Scientists in the UK have discovered a new way to protect hair follicles during chemotherapy, which they hope could be used to prevent hair loss as a result of cancer treatment in the future.
Previous research from the University of Nottingham uncovered how traumatic hair loss can be for cancer patients, with many women involved in the study describing losing their hair as being more difficult than losing their breasts to cancer.
The latest research, from the University of Manchester, aimed to remove this trauma by exploring why hair loss happens during cancer treatment – then finding ways to stop it.
In the new study, the scientists describe how damage in the hair follicle is caused by taxanes, a type of cancer drug most commonly used to treat patients with breast or lung cancer. Taxanes can lead to long-lasting hair loss, which can be “very distressing” to patients, they said.
“A pivotal part of our study was to first get to grips with how exactly hair follicles responded to taxane chemotherapy,” lead author Dr Talveen Purba explained. “We found that the specialised dividing cells at the base of the hair follicle, that are critical for producing hair itself, and the stem cells from which they arise, are most vulnerable to taxanes.
“Therefore, we must protect these cells most from undesired chemotherapy effects – but so that the cancer does not profit from it.”
The scientists exploited the properties of a newer class of drugs called CDK4/6 inhibitors, which block cell division and are already medically approved as so-called “targeted” cancer therapies.

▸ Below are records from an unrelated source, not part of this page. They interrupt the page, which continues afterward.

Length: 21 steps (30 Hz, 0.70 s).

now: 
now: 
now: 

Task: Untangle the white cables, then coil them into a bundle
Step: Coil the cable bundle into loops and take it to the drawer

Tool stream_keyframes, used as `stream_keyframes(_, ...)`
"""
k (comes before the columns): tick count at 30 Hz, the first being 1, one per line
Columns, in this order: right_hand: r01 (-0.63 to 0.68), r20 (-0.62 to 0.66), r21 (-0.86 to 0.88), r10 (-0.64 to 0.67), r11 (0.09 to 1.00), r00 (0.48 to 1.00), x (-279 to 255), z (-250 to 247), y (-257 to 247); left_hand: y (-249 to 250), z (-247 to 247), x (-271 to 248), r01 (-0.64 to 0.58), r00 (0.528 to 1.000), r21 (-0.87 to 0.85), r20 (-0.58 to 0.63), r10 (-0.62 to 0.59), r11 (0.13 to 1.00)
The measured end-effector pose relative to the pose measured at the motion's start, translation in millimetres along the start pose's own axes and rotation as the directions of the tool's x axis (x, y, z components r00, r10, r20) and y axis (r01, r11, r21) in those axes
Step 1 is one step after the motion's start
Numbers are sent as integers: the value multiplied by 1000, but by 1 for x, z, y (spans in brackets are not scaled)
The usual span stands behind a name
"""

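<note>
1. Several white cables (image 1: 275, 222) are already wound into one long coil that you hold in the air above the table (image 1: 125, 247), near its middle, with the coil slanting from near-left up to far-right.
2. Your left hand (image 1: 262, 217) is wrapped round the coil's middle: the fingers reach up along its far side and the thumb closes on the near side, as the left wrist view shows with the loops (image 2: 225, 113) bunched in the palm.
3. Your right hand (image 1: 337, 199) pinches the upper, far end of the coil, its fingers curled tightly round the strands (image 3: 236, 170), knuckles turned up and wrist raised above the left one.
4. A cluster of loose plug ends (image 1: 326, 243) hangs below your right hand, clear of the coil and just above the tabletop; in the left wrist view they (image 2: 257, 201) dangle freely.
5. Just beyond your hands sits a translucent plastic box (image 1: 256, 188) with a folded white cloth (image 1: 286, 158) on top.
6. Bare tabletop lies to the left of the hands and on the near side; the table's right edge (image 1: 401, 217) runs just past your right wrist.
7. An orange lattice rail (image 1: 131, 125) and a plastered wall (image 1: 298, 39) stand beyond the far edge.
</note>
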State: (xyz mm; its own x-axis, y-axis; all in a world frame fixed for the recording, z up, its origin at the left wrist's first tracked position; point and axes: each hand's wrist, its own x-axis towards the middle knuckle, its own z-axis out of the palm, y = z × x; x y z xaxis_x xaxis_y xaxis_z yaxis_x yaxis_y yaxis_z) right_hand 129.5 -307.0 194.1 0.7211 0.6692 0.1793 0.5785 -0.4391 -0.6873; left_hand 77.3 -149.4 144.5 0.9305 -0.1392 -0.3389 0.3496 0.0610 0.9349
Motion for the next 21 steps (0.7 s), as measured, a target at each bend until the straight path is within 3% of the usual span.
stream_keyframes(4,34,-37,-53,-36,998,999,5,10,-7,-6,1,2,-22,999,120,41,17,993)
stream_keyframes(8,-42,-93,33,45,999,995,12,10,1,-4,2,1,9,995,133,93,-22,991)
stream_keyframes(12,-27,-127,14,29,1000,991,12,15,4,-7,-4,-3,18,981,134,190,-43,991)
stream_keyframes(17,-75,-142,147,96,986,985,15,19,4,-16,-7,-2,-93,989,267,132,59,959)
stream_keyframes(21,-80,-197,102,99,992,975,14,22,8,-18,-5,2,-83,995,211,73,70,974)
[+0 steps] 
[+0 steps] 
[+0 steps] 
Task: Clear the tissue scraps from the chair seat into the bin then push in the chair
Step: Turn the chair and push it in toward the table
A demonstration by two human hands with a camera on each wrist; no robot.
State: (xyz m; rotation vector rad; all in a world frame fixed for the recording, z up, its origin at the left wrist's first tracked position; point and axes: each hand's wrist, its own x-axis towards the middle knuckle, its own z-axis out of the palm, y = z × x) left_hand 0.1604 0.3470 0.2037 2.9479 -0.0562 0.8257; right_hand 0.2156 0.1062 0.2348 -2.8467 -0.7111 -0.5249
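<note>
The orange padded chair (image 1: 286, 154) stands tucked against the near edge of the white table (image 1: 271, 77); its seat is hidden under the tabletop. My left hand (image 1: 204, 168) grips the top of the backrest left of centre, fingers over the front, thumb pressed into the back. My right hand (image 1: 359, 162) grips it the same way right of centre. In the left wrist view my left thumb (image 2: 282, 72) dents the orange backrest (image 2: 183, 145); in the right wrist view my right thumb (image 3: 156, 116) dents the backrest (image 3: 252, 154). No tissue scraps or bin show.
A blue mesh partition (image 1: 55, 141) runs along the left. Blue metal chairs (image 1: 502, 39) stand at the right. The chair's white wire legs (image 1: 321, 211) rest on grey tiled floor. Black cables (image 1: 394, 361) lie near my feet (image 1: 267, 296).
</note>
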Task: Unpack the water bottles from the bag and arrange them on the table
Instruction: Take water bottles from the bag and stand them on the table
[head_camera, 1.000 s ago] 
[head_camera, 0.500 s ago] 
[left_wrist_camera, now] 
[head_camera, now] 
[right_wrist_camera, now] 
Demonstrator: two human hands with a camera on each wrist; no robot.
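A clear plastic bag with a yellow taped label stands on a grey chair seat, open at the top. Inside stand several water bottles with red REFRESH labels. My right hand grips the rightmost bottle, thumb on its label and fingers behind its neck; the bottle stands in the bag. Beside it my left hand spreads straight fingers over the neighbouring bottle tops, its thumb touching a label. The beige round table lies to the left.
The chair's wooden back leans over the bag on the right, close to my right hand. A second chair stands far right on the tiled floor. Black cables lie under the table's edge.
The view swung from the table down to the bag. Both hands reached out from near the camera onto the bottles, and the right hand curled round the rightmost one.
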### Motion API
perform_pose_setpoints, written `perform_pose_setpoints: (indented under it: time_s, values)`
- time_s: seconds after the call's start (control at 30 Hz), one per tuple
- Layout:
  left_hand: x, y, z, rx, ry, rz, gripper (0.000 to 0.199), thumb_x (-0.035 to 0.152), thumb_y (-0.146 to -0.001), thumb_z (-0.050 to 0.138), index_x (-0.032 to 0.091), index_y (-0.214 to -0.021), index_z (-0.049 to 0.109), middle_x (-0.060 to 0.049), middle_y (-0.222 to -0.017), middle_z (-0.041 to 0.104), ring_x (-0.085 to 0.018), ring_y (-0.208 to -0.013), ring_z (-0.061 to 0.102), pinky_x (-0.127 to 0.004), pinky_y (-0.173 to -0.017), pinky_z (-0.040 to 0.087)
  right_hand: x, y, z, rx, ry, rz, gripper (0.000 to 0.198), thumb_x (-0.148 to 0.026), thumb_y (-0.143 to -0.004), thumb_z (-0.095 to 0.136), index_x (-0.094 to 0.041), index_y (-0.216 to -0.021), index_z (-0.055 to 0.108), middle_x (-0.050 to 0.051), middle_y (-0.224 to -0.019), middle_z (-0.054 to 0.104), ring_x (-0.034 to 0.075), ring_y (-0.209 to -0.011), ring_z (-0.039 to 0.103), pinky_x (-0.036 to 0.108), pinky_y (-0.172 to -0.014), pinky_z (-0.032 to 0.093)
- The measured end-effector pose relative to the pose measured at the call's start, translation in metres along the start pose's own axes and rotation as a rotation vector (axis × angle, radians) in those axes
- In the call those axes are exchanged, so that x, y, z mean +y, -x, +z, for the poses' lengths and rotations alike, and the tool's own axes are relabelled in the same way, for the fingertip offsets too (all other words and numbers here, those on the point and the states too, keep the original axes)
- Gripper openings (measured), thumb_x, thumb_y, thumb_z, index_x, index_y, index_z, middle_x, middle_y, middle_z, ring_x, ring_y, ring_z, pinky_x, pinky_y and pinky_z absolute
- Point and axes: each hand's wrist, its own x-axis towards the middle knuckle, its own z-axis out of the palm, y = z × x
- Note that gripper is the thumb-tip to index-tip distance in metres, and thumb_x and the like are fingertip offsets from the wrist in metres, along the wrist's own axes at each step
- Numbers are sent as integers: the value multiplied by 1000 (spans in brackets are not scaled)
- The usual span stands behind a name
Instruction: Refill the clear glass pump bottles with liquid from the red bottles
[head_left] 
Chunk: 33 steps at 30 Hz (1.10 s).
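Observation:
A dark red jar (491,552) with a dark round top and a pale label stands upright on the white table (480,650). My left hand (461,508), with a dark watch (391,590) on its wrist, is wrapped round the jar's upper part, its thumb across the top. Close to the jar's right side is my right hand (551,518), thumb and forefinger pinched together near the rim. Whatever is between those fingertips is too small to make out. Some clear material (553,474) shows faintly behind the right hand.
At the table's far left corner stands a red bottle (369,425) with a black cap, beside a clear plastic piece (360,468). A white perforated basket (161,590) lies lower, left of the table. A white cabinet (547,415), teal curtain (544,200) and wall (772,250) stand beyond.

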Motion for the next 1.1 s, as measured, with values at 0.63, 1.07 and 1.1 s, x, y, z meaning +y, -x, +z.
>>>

“When we bathed organ-cultured human scalp hair follicles in CDK4/6 inhibitors, the hair follicles were much less susceptible to the damaging effects of taxanes,” they said.
The team hope that their work will support the development of externally applicable medicines that will slow, or briefly suspend, cell division in the scalp hair follicles of patients undergoing chemotherapy to mitigate against hair loss. This could complement and enhance the efficacy of existing preventive approaches, such as scalp-cooling devices.
The researchers emphasised that more work is desperately needed in this area, where patients have waited for so long to see real breakthroughs in pharmacological hair loss prevention.
“Despite the fact that taxanes have been used in the clinic for decades, and have long been known to cause hair loss, we’re only now scratching the surface of how they damage the human hair follicle,” said Dr Purba.
“We also don’t really know why some patients show greater hair loss than others even though they get the same drug and drug-dose, and why it is that certain chemotherapy regimens and drug combinations have much worse outcomes.
“We need time to further develop approaches like this to not only prevent hair loss, but promote hair follicle regeneration in patients who have already lost their hair due to chemotherapy.”